Articles are a special case of determiners in English; for information about this class as a whole, see English determiners.


Definite article[edit]

The only definite article in English is the word the, denoting person(s) or thing(s) already mentioned, under discussion, implied, or otherwise presumed familiar to the listener or reader. The is the most commonly used word in the English language.

"The" can be used with both singular and plural nouns, with nouns of any gender, and with nouns that start with any letter. This is different from many other languages which have different articles for different genders and/or numbers.

Pronunciation[edit]

In most dialects "the" is pronounced as /ðə/ (with the voiced dental fricative /ð/ followed by schwa) when followed by a consonant sound. In many dialects, including Received Pronunciation (standard educated speech of England), the pronunciation [ði] is used before words beginning with vowel sounds.[1] The emphatic form of the word is /ðiː/ (like thee) – see Weak and strong forms in English.

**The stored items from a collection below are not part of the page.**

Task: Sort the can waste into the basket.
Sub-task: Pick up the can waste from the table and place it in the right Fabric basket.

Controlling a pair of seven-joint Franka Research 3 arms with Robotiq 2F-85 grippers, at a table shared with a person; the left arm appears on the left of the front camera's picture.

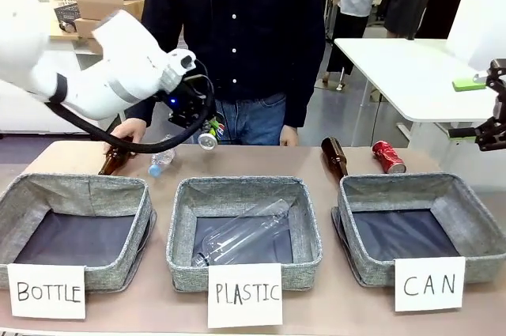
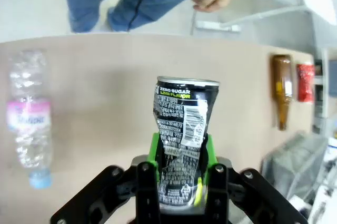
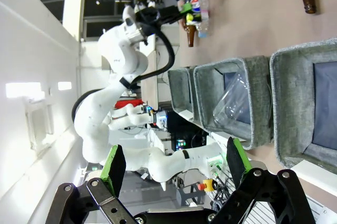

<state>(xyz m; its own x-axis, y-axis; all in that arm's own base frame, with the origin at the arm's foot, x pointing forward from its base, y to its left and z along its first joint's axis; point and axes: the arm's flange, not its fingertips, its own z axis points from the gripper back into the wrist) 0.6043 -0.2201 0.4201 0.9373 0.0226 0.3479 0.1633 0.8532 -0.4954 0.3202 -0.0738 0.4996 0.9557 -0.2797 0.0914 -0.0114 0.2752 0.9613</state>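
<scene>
Now the black can [image 2: 181,121], likely light and crushable, is clamped low by the left gripper [image 2: 181,150], the right gripper [image 3: 176,163] spread wide.

Open-topped CAN basket [image 1: 399,183] at right, brown bottle [image 1: 335,156] and red can [image 1: 388,156] lying just behind its far rim, bare counter [image 1: 265,160] mid-back.
</scene>
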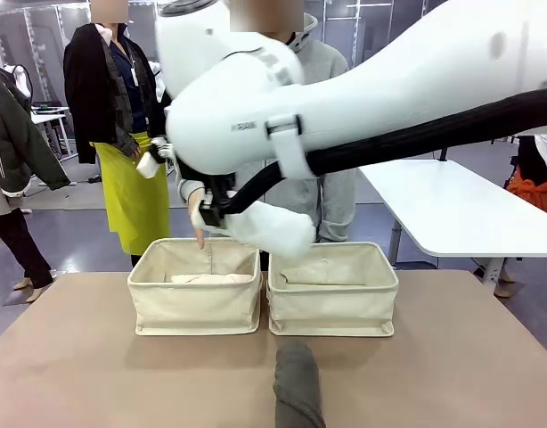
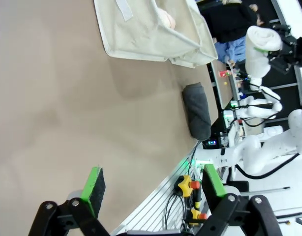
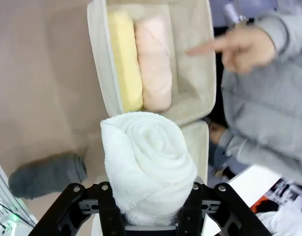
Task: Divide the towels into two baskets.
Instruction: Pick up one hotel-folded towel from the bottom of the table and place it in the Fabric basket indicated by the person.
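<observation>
right end effector [image 3: 148, 209]: clamped shut around the white towel [image 3: 146, 162] | just beyond it: a basket [image 3: 99, 64] holding the yellow towel [image 3: 124, 59] and pink towel [image 3: 153, 64] side by side | left end effector [image 2: 153, 189]: wide open, gripping nothing | ahead of it: grey towel [image 2: 196, 110] lying on the desk [image 2: 67, 123]

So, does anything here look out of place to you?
Nothing damaged or spilled. Only the dark grey towel lies loose on the table before the baskets; the right hand holds the white towel.
</observation>
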`<state>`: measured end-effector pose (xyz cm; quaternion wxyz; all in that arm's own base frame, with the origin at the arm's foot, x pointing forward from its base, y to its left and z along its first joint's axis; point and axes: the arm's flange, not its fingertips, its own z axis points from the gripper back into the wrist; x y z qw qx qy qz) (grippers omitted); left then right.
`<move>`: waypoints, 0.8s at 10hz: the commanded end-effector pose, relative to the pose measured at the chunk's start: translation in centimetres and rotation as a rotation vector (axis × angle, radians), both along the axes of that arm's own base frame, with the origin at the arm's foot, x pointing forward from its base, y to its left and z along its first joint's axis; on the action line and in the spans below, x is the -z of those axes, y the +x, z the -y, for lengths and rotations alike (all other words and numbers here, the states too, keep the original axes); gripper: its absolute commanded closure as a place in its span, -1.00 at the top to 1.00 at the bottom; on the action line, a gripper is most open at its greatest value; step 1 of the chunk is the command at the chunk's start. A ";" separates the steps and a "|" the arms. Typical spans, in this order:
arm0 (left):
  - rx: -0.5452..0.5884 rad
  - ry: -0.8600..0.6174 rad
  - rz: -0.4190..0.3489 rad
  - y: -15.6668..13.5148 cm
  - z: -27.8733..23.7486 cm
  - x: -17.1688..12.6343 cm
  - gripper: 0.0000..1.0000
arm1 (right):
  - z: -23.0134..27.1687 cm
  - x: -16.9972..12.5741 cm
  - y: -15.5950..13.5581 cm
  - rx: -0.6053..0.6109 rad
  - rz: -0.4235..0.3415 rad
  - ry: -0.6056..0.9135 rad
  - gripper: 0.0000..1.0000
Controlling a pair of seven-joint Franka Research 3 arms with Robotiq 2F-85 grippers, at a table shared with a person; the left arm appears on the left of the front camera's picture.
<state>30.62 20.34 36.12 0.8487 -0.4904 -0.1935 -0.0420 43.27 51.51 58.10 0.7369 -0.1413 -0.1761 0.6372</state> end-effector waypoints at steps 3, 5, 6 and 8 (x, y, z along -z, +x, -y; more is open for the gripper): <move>-0.002 -0.008 0.018 -0.2 -0.2 -0.3 1.00 | -6.1 4.2 1.9 -0.182 0.176 -0.075 -0.19; -0.002 -0.008 0.018 -0.2 -0.2 -0.3 1.00 | -6.5 7.0 2.5 -0.232 0.261 -0.028 -0.19; -0.002 -0.008 0.018 -0.2 -0.2 -0.3 1.00 | -6.5 8.2 3.3 -0.275 0.285 -0.015 -0.19; -0.002 -0.008 0.018 -0.2 -0.2 -0.3 1.00 | -7.5 10.1 4.1 -0.323 0.298 -0.026 -0.19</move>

In some Northern England dialects of English, the is pronounced [t̪ə] (with a dental t) or as a glottal stop, usually written in eye dialect as ⟨t⟩; in some dialects it reduces to nothing. This is known as definite article reduction. In dialects that do not have the voiced dental fricative /ð/, the is pronounced with the voiced dental plosive, as in /d̪ə/ or /d̪iː/).

Etymology[edit]

The and that are common developments from the same Old English system. Old English had a definite article se, in the masculine gender, seo (feminine), and þæt (neuter). In Middle English these had all merged into þe, the ancestor of the Modern English word the.

Usage[edit]

The principles of the use of the definite article in English are described above under Use of articles. (The word the is also used with comparatives, in phrases like, the sooner the better, and, we were all the happier for it; this form of the definite article has a somewhat different etymology from other uses of the definite article. (See the Wiktionary entry the.)

An area in which the use or non-use of the is sometimes problematic is with geographic names. Names of rivers, seas, mountain ranges, deserts, island groups and the like are generally used with the definite article (the Rhine, the North Sea, the Alps, the Sahara, the Hebrides). Names of continents, islands, countries, regions, administrative units, cities and towns mostly do not take the article (Europe, Skye, Germany, Scandinavia, Yorkshire, Madrid). However, there are certain exceptions:

  • Countries and regions whose names are modified common nouns, or are derived from island groups, take the article: the United States, the United Kingdom, the Soviet Union, the Czech Republic, the Middle East, the Philippines, the Seychelles. Note also the Netherlands.
  • Certain countries whose names derive from mountain ranges, rivers, deserts, etc. are sometimes used with an article (the Lebanon, the Sudan),[2] but this usage is declining, although the Gambia is the recommended name of that country. Since the independence of Ukraine (formerly sometimes called the Ukraine), most style guides have advised dropping the article[3] (in some other languages there is a similar issue involving prepositions). Use of the Argentine for Argentina is now old-fashioned.
  • Some names include an article for historical reasons, such as The Bronx, or to reproduce the native name (The Hague).
  • Names beginning with a common noun followed by of take the article, as in the Isle of Wight (compare Christmas Island). The same applies to names of institutions: Cambridge University, but the University of Cambridge.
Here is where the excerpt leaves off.